What you have to do: Give the data a second time, exactly and in full.
=== Section Start ===
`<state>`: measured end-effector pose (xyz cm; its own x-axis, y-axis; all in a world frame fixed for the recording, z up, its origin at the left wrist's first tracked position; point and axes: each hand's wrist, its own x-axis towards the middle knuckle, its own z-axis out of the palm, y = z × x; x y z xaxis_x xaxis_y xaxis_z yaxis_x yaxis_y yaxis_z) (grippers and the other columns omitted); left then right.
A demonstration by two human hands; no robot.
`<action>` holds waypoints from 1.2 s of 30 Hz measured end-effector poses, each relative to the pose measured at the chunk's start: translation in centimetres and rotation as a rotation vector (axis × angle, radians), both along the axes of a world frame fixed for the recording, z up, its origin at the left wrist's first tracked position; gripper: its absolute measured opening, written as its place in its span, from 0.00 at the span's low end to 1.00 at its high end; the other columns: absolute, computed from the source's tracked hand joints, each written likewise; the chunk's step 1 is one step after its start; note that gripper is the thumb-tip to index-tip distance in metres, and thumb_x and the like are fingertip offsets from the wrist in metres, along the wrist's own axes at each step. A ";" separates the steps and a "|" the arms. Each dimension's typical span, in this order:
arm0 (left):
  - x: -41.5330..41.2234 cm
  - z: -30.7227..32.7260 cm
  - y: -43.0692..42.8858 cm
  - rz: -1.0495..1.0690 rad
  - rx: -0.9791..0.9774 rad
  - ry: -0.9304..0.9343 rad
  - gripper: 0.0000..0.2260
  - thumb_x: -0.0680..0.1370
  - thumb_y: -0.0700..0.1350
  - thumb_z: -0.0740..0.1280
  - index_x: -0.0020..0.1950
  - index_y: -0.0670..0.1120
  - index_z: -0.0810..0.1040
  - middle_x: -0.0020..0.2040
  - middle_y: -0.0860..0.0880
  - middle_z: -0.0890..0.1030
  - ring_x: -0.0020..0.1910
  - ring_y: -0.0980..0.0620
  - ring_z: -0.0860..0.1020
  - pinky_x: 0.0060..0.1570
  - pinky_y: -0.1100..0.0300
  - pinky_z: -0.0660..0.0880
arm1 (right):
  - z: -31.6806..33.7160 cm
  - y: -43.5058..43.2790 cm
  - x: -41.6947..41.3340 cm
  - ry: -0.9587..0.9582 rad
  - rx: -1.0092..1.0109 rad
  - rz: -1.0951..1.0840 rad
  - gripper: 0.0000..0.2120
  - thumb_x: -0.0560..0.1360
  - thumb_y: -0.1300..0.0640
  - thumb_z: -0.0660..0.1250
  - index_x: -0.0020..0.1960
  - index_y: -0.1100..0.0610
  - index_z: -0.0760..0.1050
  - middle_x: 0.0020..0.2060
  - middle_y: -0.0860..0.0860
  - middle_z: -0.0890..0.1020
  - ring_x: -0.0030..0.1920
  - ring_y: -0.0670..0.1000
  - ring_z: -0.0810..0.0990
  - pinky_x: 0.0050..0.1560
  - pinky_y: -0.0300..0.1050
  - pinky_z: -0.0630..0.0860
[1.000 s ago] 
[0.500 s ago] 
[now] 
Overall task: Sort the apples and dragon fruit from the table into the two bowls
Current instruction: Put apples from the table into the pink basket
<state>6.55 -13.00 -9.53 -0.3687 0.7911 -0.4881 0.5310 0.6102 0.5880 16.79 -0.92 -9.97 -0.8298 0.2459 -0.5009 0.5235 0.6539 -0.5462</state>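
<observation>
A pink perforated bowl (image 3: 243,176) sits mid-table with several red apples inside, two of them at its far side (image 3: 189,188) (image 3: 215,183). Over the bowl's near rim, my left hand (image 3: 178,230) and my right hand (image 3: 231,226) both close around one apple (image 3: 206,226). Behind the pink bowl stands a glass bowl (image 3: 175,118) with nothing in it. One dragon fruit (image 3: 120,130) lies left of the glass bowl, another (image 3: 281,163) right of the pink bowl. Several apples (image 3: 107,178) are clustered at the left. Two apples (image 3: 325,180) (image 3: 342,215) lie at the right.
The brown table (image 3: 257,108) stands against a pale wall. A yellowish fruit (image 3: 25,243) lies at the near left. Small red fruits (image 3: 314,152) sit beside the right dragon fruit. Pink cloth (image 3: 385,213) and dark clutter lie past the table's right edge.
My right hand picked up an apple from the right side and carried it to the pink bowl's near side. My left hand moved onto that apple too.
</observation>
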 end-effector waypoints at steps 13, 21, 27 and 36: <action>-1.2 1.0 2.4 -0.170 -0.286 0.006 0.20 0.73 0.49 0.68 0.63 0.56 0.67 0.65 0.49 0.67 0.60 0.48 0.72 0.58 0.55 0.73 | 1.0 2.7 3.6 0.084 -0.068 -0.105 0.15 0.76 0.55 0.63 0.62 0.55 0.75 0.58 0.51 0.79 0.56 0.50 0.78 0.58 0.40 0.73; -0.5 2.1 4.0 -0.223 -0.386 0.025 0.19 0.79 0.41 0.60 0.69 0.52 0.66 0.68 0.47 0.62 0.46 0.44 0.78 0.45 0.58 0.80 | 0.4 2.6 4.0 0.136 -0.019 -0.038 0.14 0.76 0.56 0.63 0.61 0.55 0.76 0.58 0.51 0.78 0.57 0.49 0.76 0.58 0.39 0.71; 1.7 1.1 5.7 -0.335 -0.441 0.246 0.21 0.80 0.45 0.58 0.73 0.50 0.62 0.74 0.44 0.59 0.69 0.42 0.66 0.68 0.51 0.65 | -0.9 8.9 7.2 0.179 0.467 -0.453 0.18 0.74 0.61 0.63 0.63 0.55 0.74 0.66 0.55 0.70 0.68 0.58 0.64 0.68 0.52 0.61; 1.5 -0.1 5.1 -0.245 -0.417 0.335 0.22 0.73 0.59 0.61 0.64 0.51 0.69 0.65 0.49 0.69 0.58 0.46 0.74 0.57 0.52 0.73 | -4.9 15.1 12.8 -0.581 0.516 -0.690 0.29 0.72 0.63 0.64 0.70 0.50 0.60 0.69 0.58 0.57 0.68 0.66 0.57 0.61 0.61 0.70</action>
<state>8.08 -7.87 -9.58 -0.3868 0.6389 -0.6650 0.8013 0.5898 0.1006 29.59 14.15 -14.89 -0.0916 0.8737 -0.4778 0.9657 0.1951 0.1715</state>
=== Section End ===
Answer to the problem:
`<state>`: measured end-effector pose (xyz cm; its own x-axis, y-axis; all in a world frame fixed for the recording, z up, its origin at the left wrist's first tracked position; point and axes: each hand's wrist, its own x-axis towards the middle knuckle, its own z-axis out of the palm, y = z × x; x y z xaxis_x xaxis_y xaxis_z yaxis_x yaxis_y yaxis_z) (grippers and the other columns omitted); left then right.
A demonstration by two human hands; no robot.
`<action>` holds waypoints from 1.2 s of 30 Hz measured end-effector poses, each relative to the pose measured at the chunk's start: translation in centimetres and rotation as a rotation vector (axis × angle, radians), both along the axes of a world frame fixed for the recording, z up, its origin at the left wrist's first tracked position; gripper: its absolute measured opening, written as its place in its span, from 0.00 at the span's low end to 1.00 at its high end; the other columns: absolute, computed from the source's tracked hand joints, each written likewise; the chunk's step 1 is one step after its start; note that gripper is the thumb-tip to index-tip distance in metres, and thumb_x and the like are fingertip offsets from the wrist in metres, along the wrist's own axes at each step. A ";" separates the steps and a "|" the arms. Each dimension's typical span, in this order:
arm0 (left):
  - x: -41.5330..41.2234 cm
  - z: -30.7227..32.7260 cm
  - y: -43.0692..42.8858 cm
  - rz: -1.0495..1.0690 rad
  - rx: -0.9791..0.9774 rad
  - ry: -0.9304..0.9343 rad
  - gripper: 0.0000..0.2260
  - thumb_x: -0.0680..0.1370
  - thumb_y: -0.0700..0.1350
  - thumb_z: -0.0740..0.1280
  - index_x: -0.0020..0.1950
  - index_y: -0.0670..0.1120
  - index_z: -0.0810..0.1040
  - middle_x: -0.0020..0.2040
  - middle_y: -0.0860..0.0880
  - middle_z: -0.0890..0.1030
  - ring_x: -0.0020..0.1910
  - ring_y: -0.0980..0.0620
  - ring_z: -0.0860..0.1020
  - pinky_x: 0.0060..0.1570
  - pinky_y: -0.1100..0.0300
  - pinky_z: -0.0660..0.0880
arm1 (right):
  - z: -31.6806..33.7160 cm
  - y: -43.5058..43.2790 cm
  - x: -41.6947..41.3340 cm
  - ry: -0.9587..0.9582 rad
  - rx: -1.0092..1.0109 rad
  - rz: -1.0951..1.0840 rad
  - gripper: 0.0000..0.2120
  - thumb_x: -0.0560..0.1360
  - thumb_y: -0.1300..0.0640
  - thumb_z: -0.0660..0.1250
  - index_x: -0.0020..0.1960
  - index_y: -0.1100..0.0610
  - index_z: -0.0760..0.1050
  - middle_x: 0.0020..0.2060
  - middle_y: -0.0860..0.0860
  - middle_z: -0.0890..0.1020
  - ring_x: -0.0030..0.1920
  - ring_y: -0.0670..0.1000
  - ring_z: -0.0810..0.0990
  - pinky_x: 0.0050..0.1560
  - pinky_y: -0.0300..0.1050
  - pinky_z: -0.0630..0.0860
[1.000 s ago] 
[0.500 s ago] 
[now] 
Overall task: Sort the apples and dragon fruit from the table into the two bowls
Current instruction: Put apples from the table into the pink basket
<state>6.55 -13.00 -9.53 -0.3687 0.7911 -0.4881 0.5310 0.6102 0.5880 16.79 -0.92 -9.97 -0.8298 0.2459 -0.5009 0.5235 0.6539 -0.5462</state>
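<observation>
A pink perforated bowl (image 3: 243,176) sits mid-table with several red apples inside, two of them at its far side (image 3: 189,188) (image 3: 215,183). Over the bowl's near rim, my left hand (image 3: 178,230) and my right hand (image 3: 231,226) both close around one apple (image 3: 206,226). Behind the pink bowl stands a glass bowl (image 3: 175,118) with nothing in it. One dragon fruit (image 3: 120,130) lies left of the glass bowl, another (image 3: 281,163) right of the pink bowl. Several apples (image 3: 107,178) are clustered at the left. Two apples (image 3: 325,180) (image 3: 342,215) lie at the right.
The brown table (image 3: 257,108) stands against a pale wall. A yellowish fruit (image 3: 25,243) lies at the near left. Small red fruits (image 3: 314,152) sit beside the right dragon fruit. Pink cloth (image 3: 385,213) and dark clutter lie past the table's right edge.
My right hand picked up an apple from the right side and carried it to the pink bowl's near side. My left hand moved onto that apple too.
</observation>
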 end-effector waypoints at steps 13, 21, 27 and 36: <action>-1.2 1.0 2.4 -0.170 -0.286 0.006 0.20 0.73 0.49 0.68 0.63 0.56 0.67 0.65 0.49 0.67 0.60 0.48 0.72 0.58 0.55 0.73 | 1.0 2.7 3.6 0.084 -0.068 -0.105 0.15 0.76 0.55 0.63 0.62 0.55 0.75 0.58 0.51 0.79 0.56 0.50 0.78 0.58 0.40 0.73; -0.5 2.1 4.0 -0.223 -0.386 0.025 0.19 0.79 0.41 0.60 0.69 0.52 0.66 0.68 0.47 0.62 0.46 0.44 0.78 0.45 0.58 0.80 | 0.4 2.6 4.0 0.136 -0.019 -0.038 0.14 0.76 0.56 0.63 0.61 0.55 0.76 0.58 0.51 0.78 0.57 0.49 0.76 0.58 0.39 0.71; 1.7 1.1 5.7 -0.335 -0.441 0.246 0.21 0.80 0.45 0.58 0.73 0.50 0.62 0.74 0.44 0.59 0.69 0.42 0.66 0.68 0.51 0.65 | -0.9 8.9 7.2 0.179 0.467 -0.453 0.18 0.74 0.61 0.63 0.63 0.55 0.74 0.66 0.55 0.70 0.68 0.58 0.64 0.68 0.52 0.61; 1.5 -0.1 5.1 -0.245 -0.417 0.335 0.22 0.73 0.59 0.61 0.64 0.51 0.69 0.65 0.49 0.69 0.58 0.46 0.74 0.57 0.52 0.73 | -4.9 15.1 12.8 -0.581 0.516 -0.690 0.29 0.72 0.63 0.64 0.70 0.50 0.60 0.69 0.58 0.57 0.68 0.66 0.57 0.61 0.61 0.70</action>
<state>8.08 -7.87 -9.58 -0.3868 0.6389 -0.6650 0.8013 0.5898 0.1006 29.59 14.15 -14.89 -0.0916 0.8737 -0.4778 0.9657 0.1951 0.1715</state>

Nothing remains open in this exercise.